▶ **Goal of the exercise**: In the material below, find the line containing "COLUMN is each" and the line containing "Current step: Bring", then reproduce exactly both of them and every line between, and nothing else.

▶ **Recorded data**:

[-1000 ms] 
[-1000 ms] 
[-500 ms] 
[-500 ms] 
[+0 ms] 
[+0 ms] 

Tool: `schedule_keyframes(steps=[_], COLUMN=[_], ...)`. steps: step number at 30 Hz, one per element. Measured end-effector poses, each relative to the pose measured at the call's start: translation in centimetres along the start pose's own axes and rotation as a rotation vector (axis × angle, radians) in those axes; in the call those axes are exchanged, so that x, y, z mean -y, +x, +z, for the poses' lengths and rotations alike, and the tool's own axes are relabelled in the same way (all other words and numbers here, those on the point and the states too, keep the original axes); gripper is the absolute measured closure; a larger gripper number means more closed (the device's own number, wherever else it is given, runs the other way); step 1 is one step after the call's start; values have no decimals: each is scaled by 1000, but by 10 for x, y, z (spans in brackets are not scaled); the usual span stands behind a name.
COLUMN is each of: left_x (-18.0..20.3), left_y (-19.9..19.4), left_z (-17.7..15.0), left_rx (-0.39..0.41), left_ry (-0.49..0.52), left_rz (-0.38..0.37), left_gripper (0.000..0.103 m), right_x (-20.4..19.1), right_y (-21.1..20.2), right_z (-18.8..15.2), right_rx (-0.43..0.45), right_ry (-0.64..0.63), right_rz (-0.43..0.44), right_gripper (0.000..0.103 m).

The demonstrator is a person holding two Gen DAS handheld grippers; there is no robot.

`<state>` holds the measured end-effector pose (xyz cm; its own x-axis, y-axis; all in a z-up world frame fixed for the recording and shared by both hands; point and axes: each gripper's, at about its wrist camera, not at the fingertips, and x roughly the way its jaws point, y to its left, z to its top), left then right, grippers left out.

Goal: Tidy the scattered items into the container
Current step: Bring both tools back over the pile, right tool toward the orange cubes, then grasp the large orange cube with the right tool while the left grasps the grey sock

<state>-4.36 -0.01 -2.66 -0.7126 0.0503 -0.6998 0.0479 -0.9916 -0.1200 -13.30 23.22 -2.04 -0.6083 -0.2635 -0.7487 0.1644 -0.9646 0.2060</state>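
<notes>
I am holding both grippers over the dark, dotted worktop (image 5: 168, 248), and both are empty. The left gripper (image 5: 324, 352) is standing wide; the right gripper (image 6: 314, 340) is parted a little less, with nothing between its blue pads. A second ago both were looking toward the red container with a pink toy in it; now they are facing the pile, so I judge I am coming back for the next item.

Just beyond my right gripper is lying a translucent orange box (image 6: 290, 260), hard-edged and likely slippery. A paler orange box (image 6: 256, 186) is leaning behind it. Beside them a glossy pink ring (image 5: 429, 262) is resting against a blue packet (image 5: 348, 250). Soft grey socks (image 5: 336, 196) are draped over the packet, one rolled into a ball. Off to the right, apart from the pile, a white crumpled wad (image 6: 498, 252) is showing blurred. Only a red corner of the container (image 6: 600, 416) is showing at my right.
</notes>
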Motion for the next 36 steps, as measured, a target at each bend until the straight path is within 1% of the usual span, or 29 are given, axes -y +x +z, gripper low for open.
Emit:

▶ **Problem solution**:
COLUMN is each of: left_x (-18.0..20.3), left_y (-19.9..19.4), left_z (-17.7..15.0), left_rx (-0.39..0.41), left_ry (-0.49..0.52), left_rz (-0.38..0.37), left_gripper (0.000..0.103 m), right_x (-20.4..19.1), right_y (-21.1..20.2), right_z (-18.8..15.2), right_rx (-0.43..0.45), right_ry (-0.64..0.63), right_rz (-0.43..0.44), right_gripper (0.000..0.103 m).

The demonstrator is a person holding two Gen DAS handheld grippers; there is no robot.

`<state>` holds the measured end-effector pose (xyz cm; its own x-axis, y-axis; all in a z-up world frame fixed for the recording and shared by both hands; point and axes: each gripper's, at about its wrist camera, not at the fingertips, and x roughly the way its jaws point, y to its left, z to its top), left then right, grippers left out.

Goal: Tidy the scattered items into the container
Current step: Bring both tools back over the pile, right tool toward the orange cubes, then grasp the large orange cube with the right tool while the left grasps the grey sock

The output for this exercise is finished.